### WORK REQUIRED
Lines from the beginning of the data through the line containing "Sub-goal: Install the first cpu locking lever" are to be copied exactly, with no other line included.

>>

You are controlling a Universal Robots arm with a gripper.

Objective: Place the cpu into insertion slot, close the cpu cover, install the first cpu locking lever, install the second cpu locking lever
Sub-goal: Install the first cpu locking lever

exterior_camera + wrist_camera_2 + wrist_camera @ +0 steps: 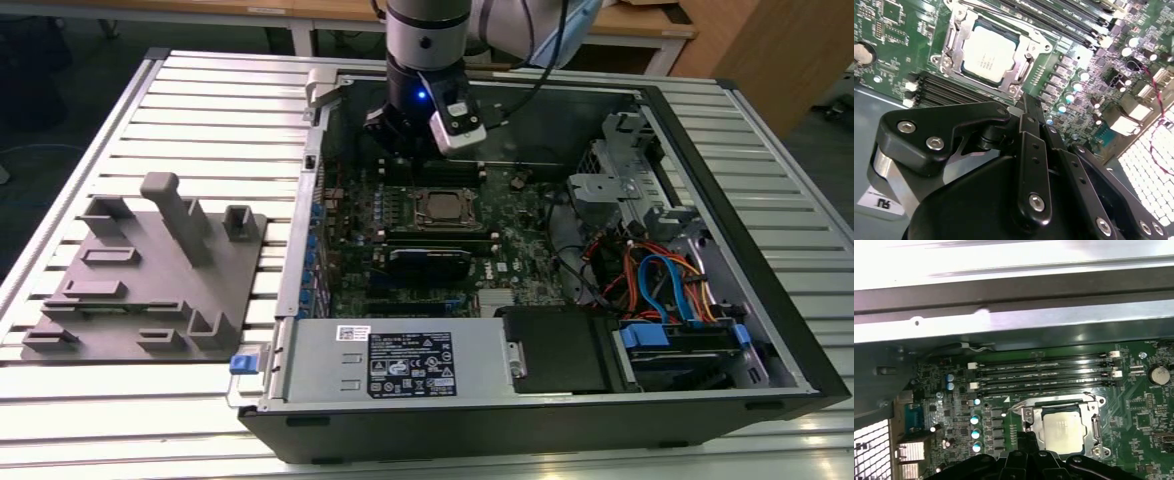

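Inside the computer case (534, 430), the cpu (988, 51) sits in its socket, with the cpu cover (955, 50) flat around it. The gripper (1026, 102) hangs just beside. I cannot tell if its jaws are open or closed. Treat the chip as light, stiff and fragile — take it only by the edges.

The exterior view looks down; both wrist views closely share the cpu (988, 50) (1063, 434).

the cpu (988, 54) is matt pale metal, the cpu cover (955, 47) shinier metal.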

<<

### SOLUTION TO THE EXERCISE
You are controlling a Universal Robots arm with a gripper.

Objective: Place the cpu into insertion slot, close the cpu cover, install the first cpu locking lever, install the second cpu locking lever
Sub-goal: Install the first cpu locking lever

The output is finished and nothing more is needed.